0

I'm using the Python pdfminer library to extract both text and images from a PDF. Since the TextConverter class by default writes to sys.stdout, I used StringIO to catch the text as a variable as follows (see paste:

def extractTextAndImagesFromPDF(rawFile):
    laparams = LAParams()
    imagewriter = ImageWriter('extractedImageFolder/')    
    resourceManager = PDFResourceManager(caching=True)

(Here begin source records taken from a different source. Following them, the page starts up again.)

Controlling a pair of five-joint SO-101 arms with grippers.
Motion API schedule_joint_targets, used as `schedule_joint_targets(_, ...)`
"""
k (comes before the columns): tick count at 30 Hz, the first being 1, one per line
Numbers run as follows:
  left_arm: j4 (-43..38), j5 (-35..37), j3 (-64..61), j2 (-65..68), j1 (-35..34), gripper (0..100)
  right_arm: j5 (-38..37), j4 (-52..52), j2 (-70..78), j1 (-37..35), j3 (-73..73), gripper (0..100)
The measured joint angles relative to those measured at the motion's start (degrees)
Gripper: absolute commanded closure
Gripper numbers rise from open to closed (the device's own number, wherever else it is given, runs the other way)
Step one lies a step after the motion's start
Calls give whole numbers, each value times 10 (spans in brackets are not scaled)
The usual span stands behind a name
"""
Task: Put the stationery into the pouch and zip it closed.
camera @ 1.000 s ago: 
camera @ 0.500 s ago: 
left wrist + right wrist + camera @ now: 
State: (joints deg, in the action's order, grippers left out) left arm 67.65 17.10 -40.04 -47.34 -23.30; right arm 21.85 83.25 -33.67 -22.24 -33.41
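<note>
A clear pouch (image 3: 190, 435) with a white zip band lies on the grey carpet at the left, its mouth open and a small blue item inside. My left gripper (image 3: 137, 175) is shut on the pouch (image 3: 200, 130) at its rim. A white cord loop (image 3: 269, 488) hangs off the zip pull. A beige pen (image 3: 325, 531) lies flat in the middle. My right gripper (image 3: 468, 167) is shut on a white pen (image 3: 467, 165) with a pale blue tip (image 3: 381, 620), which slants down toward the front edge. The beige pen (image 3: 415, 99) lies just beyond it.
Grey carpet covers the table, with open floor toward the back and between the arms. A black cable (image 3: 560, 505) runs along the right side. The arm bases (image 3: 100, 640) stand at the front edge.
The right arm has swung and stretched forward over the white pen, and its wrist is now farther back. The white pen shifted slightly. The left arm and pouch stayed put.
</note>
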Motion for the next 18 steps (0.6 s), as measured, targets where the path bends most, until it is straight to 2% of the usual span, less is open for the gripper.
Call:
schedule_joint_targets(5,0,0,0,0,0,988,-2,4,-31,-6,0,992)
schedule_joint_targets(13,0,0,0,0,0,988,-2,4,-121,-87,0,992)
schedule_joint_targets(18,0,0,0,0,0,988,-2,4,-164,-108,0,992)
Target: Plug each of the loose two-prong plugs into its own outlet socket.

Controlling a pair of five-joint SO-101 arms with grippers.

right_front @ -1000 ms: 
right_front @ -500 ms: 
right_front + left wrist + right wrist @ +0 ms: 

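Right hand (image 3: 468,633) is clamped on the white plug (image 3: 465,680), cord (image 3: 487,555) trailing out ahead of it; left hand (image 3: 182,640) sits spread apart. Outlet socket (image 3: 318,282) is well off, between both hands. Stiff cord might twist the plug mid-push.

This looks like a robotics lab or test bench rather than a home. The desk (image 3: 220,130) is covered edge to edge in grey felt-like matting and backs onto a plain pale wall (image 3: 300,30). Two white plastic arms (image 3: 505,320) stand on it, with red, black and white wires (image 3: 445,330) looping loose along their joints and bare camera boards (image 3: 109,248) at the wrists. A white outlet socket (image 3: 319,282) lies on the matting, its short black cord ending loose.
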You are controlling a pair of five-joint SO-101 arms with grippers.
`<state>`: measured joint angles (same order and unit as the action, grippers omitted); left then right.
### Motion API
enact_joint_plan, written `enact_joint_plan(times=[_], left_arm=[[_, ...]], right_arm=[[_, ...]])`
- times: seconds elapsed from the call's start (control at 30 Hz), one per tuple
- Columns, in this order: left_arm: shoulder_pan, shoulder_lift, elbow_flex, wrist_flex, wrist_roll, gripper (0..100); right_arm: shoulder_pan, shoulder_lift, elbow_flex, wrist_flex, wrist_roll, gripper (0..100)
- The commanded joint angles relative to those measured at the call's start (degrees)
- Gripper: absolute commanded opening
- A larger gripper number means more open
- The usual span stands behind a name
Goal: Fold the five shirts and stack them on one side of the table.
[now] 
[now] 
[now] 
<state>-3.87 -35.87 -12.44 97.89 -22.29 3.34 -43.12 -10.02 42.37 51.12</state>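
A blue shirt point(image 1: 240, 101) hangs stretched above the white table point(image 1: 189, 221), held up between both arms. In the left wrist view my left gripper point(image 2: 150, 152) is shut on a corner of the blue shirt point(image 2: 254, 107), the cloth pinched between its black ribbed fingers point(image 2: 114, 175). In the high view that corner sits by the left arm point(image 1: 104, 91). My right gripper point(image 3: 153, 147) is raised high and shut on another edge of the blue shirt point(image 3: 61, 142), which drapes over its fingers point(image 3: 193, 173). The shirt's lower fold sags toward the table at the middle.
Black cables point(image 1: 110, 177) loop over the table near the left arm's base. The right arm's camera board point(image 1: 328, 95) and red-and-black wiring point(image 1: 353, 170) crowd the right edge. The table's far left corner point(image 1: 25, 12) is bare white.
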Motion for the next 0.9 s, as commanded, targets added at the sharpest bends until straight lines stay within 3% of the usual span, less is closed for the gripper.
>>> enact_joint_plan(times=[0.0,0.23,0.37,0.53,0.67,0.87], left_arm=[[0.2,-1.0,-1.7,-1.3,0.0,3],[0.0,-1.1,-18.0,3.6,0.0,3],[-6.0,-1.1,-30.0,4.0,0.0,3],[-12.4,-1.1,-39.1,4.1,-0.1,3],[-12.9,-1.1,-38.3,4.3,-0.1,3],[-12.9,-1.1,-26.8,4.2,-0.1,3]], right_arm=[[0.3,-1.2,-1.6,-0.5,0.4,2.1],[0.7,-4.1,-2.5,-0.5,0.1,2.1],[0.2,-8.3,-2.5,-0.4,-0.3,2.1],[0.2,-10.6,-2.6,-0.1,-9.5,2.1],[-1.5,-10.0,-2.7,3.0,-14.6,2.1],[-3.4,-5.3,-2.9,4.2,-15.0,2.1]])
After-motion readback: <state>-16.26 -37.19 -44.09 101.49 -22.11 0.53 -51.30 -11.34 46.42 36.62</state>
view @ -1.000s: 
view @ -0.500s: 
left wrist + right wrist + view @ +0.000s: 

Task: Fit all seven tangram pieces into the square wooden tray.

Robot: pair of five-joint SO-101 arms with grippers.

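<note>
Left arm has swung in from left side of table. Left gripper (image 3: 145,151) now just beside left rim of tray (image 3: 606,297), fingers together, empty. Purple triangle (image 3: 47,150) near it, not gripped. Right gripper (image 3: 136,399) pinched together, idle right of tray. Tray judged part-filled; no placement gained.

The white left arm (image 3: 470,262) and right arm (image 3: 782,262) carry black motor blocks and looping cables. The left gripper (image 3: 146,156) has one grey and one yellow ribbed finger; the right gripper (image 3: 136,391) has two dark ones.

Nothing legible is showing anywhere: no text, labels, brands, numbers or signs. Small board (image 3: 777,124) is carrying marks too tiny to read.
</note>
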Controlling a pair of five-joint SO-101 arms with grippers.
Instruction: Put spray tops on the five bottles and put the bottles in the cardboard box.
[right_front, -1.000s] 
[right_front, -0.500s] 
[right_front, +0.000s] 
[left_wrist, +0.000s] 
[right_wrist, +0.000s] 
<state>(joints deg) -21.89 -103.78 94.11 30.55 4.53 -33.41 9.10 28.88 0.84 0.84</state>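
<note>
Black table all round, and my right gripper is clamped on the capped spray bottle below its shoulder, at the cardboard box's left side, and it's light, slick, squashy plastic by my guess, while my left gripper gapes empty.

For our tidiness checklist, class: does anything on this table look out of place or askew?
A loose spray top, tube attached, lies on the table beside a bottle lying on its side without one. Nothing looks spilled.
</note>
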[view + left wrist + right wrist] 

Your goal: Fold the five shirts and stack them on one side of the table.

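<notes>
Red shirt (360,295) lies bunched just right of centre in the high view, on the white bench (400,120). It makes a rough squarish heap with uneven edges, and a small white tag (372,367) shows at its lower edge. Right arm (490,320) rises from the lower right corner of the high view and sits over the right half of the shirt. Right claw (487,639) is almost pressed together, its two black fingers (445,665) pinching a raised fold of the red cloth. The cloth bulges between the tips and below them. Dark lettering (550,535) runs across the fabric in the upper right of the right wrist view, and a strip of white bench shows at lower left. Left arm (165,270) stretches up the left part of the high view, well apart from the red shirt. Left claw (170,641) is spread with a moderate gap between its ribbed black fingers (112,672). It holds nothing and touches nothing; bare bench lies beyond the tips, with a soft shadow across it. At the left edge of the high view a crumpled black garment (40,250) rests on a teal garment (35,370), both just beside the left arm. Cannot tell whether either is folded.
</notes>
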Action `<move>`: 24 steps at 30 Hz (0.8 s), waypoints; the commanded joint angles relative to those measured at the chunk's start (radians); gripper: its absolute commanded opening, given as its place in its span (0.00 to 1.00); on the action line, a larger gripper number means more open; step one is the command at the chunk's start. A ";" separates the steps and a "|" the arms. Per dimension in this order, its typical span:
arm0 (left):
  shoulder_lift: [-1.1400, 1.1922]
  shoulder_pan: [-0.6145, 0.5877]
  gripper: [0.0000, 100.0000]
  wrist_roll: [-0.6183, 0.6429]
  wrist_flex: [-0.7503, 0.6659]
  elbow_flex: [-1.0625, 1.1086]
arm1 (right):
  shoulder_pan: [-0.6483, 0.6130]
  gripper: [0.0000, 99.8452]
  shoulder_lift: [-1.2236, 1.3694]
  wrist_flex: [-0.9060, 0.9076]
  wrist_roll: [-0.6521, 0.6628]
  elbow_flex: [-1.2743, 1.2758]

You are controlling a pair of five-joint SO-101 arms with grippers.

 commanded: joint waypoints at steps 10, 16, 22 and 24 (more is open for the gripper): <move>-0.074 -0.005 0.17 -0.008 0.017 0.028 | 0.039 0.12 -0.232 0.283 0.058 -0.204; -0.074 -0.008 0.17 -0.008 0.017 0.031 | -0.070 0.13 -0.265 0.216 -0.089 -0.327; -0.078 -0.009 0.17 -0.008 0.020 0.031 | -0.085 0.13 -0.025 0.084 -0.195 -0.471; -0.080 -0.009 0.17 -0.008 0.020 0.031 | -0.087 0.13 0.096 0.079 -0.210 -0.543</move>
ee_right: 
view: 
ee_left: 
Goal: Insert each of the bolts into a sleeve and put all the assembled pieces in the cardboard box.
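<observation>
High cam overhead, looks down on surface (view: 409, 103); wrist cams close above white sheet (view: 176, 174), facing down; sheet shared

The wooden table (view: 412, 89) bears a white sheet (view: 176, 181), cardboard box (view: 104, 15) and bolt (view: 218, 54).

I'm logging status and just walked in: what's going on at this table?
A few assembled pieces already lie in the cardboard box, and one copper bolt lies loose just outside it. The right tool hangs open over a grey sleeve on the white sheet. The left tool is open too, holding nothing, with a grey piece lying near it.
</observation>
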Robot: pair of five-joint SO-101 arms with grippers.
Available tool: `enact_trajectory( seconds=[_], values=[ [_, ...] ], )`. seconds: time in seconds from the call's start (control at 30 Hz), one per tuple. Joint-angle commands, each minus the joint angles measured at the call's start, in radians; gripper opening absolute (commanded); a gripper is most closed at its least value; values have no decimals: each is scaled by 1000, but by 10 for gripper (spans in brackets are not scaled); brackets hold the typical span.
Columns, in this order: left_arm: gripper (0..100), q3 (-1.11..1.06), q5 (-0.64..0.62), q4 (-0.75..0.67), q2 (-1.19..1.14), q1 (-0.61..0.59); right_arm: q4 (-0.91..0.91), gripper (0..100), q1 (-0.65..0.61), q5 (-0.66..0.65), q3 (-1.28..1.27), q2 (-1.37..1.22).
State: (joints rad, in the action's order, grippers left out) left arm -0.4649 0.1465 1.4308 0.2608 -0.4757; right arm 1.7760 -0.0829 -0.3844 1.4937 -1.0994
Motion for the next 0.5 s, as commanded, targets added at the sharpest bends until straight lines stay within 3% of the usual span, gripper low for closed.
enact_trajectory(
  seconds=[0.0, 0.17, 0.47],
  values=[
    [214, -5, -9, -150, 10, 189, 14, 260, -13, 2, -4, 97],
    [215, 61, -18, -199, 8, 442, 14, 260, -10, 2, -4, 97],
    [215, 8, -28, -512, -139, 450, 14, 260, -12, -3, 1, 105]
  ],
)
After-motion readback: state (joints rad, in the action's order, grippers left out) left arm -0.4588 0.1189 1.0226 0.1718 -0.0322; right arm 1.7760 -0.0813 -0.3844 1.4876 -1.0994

    outfp = StringIO()  # Use StringIO to catch the output later.
    device = TextConverter(resourceManager, outfp, codec='utf-8', laparams=laparams, imagewriter=imagewriter)
    interpreter = PDFPageInterpreter(resourceManager, device)
    for page in PDFPage.get_pages(rawFile, set(), maxpages=0, caching=True, check_extractable=True):
        interpreter.process_page(page)
    device.close()    
    extractedText = outfp.getvalue()  # Get the text from the StringIO
    outfp.close()
    return extractedText 

This works fine for the extracted text. What this function also does is extracting the images in the PDF and writing them to the 'extractedImageFolder/'. This works also fine, but I now want the images to be "written to" a file object instead of to the file system, so that I can do some post processing on them.

The ImageWriter class defines a file (fp = file(path, 'wb')) and then writes to that. What I would like is that my extractTextAndImagesFromPDF() function can also return a list of file objects, instead of directly writing them to a file. I guess I also need to use StringIO for that, but I wouldn't know how. Partly also because the writing to file is happening within the pdfminer.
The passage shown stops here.